Below is a listing. Quote from it, exactly, the lines from the one containing "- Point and" down to the one containing "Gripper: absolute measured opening", both ends included, and nothing else.
+++ DATA
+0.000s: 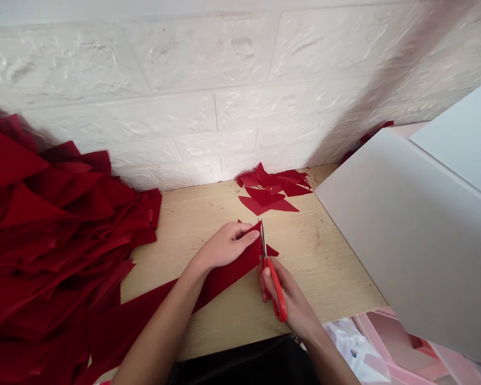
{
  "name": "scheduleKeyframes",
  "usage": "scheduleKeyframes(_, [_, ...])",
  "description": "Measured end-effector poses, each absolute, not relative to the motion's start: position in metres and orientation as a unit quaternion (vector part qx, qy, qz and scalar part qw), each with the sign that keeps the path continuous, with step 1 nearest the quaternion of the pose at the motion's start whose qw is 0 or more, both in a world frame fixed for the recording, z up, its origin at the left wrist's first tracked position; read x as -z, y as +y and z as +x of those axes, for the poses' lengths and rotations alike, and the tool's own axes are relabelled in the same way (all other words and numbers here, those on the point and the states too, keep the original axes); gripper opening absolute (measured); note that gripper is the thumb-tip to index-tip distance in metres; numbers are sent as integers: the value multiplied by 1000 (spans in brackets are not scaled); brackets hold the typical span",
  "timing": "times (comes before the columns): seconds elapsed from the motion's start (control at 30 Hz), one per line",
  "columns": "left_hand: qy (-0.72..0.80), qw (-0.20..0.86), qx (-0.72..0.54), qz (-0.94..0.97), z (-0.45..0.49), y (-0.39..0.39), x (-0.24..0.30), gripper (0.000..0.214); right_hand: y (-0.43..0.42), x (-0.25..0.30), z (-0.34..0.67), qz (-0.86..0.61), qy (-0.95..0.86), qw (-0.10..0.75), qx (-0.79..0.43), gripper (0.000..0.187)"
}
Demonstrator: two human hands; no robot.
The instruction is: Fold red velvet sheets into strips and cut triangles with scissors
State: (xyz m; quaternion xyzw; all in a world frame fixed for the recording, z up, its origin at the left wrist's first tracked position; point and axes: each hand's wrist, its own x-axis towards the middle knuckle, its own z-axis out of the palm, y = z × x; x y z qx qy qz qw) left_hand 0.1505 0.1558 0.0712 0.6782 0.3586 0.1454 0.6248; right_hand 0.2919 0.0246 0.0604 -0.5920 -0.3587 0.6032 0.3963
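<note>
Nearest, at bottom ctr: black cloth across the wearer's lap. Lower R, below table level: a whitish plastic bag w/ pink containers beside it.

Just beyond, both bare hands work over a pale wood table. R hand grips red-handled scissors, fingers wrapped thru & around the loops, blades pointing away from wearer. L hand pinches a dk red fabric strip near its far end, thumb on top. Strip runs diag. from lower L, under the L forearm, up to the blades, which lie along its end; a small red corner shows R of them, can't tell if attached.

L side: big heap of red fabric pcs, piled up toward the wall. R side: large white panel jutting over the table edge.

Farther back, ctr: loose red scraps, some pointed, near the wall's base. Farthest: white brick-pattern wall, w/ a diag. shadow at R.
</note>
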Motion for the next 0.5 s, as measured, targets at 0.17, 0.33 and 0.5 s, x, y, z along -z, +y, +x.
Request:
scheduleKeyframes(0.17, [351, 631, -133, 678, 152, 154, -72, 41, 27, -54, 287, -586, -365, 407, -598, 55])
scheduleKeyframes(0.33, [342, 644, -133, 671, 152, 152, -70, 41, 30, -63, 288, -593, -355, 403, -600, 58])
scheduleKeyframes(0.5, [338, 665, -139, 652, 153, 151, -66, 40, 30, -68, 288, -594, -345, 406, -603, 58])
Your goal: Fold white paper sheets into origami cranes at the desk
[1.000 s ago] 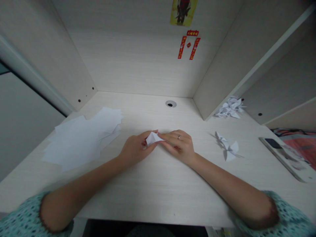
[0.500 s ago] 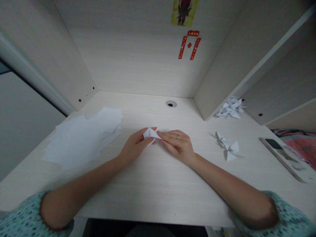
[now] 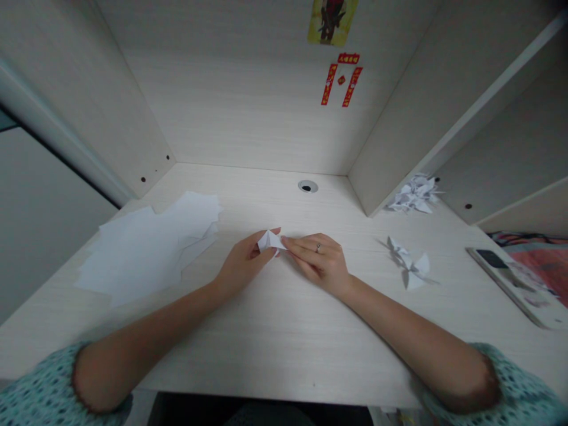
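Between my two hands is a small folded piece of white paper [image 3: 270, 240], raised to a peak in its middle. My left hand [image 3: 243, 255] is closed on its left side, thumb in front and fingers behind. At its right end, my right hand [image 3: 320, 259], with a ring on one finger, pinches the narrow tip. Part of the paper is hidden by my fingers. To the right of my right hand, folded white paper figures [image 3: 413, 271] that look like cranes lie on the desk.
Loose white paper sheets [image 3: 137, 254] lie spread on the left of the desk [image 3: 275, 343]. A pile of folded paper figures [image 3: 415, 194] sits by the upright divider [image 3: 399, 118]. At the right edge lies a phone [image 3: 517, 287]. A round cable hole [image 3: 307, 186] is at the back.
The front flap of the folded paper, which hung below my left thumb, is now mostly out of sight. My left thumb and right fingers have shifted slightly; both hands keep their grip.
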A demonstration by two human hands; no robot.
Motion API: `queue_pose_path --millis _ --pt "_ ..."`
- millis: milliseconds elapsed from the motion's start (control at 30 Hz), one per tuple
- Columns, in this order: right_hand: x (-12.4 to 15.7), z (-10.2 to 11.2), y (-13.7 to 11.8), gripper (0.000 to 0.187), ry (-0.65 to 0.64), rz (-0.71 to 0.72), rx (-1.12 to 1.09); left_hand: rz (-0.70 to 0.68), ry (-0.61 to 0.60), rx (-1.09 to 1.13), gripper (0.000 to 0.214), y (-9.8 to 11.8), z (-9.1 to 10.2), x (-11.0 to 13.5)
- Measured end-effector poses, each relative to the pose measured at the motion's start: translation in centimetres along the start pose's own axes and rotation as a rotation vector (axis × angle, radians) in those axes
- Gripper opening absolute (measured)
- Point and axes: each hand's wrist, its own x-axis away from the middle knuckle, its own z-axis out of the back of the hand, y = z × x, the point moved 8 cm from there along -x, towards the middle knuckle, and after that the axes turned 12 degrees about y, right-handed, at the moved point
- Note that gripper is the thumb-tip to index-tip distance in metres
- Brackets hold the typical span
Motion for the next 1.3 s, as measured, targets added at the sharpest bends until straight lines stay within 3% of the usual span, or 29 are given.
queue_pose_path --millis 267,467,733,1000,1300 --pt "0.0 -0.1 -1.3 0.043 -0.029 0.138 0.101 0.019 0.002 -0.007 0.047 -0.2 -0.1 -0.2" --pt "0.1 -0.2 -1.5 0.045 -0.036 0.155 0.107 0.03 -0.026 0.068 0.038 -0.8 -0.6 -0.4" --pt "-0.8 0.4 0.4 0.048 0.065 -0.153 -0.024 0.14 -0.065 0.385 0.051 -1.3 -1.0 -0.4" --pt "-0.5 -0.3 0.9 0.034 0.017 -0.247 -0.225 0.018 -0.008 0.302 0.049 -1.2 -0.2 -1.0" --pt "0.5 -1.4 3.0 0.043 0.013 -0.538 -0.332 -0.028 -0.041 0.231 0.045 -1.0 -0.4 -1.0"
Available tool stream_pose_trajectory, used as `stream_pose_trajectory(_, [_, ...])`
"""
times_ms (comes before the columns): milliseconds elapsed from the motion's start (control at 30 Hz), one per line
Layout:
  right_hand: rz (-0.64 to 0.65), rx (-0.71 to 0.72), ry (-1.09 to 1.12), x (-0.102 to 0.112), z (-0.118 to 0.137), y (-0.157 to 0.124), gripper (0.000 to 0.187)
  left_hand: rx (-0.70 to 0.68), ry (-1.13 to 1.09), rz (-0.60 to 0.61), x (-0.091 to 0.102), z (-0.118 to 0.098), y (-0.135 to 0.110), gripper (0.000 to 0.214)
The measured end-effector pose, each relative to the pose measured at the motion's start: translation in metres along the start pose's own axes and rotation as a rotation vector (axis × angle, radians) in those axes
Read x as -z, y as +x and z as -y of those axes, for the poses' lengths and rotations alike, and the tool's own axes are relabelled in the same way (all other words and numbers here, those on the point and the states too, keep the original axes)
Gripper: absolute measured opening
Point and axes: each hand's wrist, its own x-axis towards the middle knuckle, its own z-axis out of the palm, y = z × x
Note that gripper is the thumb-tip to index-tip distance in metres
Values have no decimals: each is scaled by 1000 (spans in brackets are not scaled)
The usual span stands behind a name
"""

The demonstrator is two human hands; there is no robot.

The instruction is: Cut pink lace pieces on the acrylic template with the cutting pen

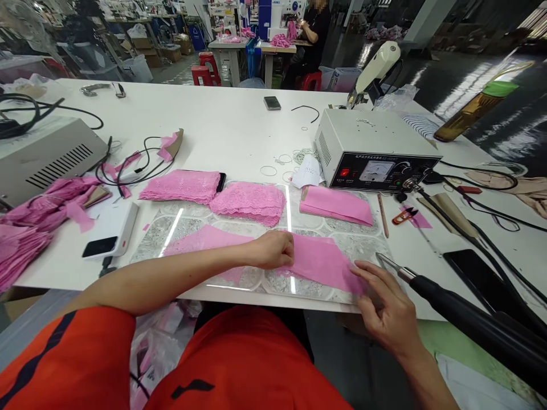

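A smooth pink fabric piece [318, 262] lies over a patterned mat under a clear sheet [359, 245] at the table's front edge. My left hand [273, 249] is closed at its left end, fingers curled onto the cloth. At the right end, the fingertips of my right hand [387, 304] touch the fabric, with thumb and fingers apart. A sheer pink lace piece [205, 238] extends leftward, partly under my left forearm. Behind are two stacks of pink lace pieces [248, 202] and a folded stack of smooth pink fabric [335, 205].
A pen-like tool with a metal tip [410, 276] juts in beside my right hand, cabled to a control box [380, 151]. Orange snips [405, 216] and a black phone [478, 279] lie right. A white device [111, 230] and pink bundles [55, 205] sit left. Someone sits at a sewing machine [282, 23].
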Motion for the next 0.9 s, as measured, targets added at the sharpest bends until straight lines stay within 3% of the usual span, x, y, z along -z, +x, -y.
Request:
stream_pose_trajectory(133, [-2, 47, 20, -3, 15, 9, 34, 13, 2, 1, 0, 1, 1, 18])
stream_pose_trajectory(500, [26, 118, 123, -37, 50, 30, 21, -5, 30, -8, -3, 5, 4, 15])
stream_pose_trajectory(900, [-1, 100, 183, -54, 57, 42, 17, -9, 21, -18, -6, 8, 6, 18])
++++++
**REPLY TO THE TASK**
- Point and axes: each hand's wrist, its own x-axis away from the middle knuckle, its own z-axis out of the back of the hand, y = z × x, the point moved 8 cm from there along -x, towards the middle knuckle, and after that the axes turned 12 degrees about y, right-handed, at the moved point
- Note that gripper is the thumb-tip to index-tip distance in metres
- Brackets hold the typical span
Motion for the next 1.3 s, as measured, targets added at the sharpest bends until straight lines stay within 3% of the usual span, or 29 are given.
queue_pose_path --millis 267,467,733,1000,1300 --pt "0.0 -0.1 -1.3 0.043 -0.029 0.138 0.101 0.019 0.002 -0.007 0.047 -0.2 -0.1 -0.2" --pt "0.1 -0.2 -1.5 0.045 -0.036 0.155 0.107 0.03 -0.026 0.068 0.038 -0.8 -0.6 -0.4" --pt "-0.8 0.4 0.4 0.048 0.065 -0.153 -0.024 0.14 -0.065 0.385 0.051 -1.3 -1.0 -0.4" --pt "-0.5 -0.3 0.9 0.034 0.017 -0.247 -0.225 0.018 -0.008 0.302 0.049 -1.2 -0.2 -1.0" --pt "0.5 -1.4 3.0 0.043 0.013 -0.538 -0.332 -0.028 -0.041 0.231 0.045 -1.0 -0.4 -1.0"
Available tool stream_pose_trajectory, used as `stream_pose_trajectory(_, [_, ...])`
"""
times_ms (comes before the columns): milliseconds elapsed from the motion's start (control at 30 Hz), one per line
Layout:
  right_hand: rz (-0.64 to 0.65), rx (-0.71 to 0.72), ry (-1.09 to 1.12), x (-0.102 to 0.112), z (-0.118 to 0.137), y (-0.157 to 0.124), gripper (0.000 to 0.187)
  left_hand: rx (-0.70 to 0.68), ry (-1.13 to 1.09), rz (-0.60 to 0.61), x (-0.091 to 0.102), z (-0.118 to 0.098), y (-0.135 to 0.110), gripper (0.000 to 0.214)
The measured end-effector pose, each relative to the pose measured at the motion's start: translation in metres along the start pose's own axes and rotation as a rotation vector (axis × angle, radians) in those axes
Read x as -z, y as +x and z as -y of those axes, for the poses' lengths and rotations alike, and the tool's own axes are relabelled in the same way (all other words and numbers here, those on the point and the states too, keep the original axes)
Gripper: absolute measured opening

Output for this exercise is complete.